Каркнула в лесу ворона старческим карканьем, ответила ей чуть ли не с вызовом по-молодому другая, вмешалась расторопно третья, гвалт занесся.

— К непогоде, видать. — Усков пошевелил уставший костер.

— Не там ли Черный Ворон? — Галл, допивая пахучий чай, любопытствующе посмотрел на Ускова.

— Он спит, — возразил Усков. — В такое время и нам бы соснуть не грех. Полдень. О, пылит… — непонятным чувством определил корабельный мастер появление вдали унтер-офицера Совушкина: тот явно приближался к костру. — Пора и нам отобедать, — обратился он к уставшим плотникам, и те вразвалочку двинулись к реке: ополоснуться.

— Отобедать ждут, — запыхавшись и взопрев, говорил Совушкин и с почтительной виноватинкой посматривал на Галла. — Очень ждут…

— Идем, — покорно согласился Галл. — Так что Черный Ворон со шпионом сотворил? — пройдя несколько, Галл приостановился, одергивая мундир.

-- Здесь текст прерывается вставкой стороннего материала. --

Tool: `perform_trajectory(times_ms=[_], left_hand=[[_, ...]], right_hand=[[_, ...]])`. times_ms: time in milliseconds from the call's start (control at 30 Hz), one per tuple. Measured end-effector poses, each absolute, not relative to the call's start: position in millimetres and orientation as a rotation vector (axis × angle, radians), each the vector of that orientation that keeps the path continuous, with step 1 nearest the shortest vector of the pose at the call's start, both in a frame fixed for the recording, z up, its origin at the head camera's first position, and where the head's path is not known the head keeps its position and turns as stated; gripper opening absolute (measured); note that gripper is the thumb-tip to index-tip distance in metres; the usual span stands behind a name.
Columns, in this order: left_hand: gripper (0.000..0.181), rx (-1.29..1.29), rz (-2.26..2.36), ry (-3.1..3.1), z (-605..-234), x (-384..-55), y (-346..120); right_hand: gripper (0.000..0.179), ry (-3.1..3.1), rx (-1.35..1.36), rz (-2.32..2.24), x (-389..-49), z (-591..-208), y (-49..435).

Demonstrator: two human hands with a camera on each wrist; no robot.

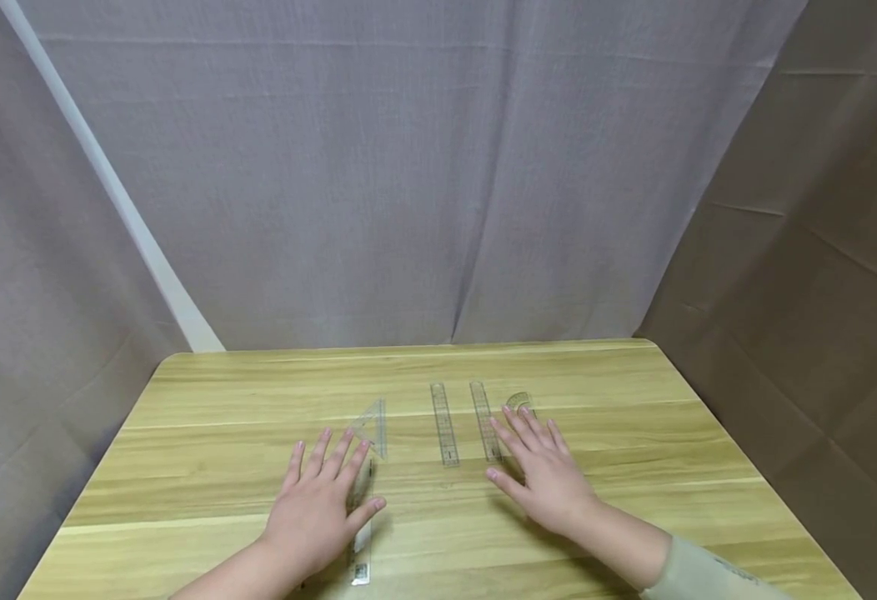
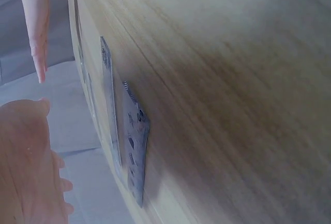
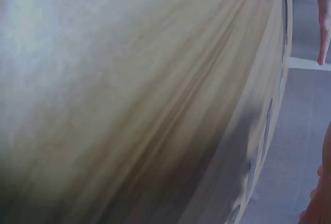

— Да тут так оно было, — суетливо, будто стараясь освободиться наконец, от всех долгов, отвечал Совушкин. — Служащий, молодой, приятный с виду (а жена у него — эх, не то чтоб красавица… икона…). Происхождение его знатное, раз слуг держал и в деньгах нужды не терпел, однако писем ни от кого не получал. Наша почта — раз в год, радость тоже на год, знаете. Обходительный, особо с женским полом. Бабы своих мужиков пилили — учитесь обхождению (некоторые возненавидели его внутренне, однако при бабах на его счет помалкивали). Но тут дичиться он стал всех, избегать — это как раз после смерти купчины. Гадали, ничего не выгадали. Только однажды утром прибегает ихний слуга, в расстройстве и бледности. «Барин зарезался!» Опешил, знаете, редкость у нас такая смерть. «Как так?» — спрашиваю. — «А вот так, — говорит. — Нонче утром приношу ему тазик для бритья. А он как восковой, ни кровиночки в лице, в зеркало себя рассматривает. Мы с ним глазами в зеркале встретились. «Прощай, Черный Ворон!» — и бритвой себя по горлу». Слуга аж плачет, ну какой, говорит, я Черный Ворон, у меня денег нет ни копеечки, да и куда ж я теперь денусь. Когда бумаги ворошили, то и обнаружили: шпион.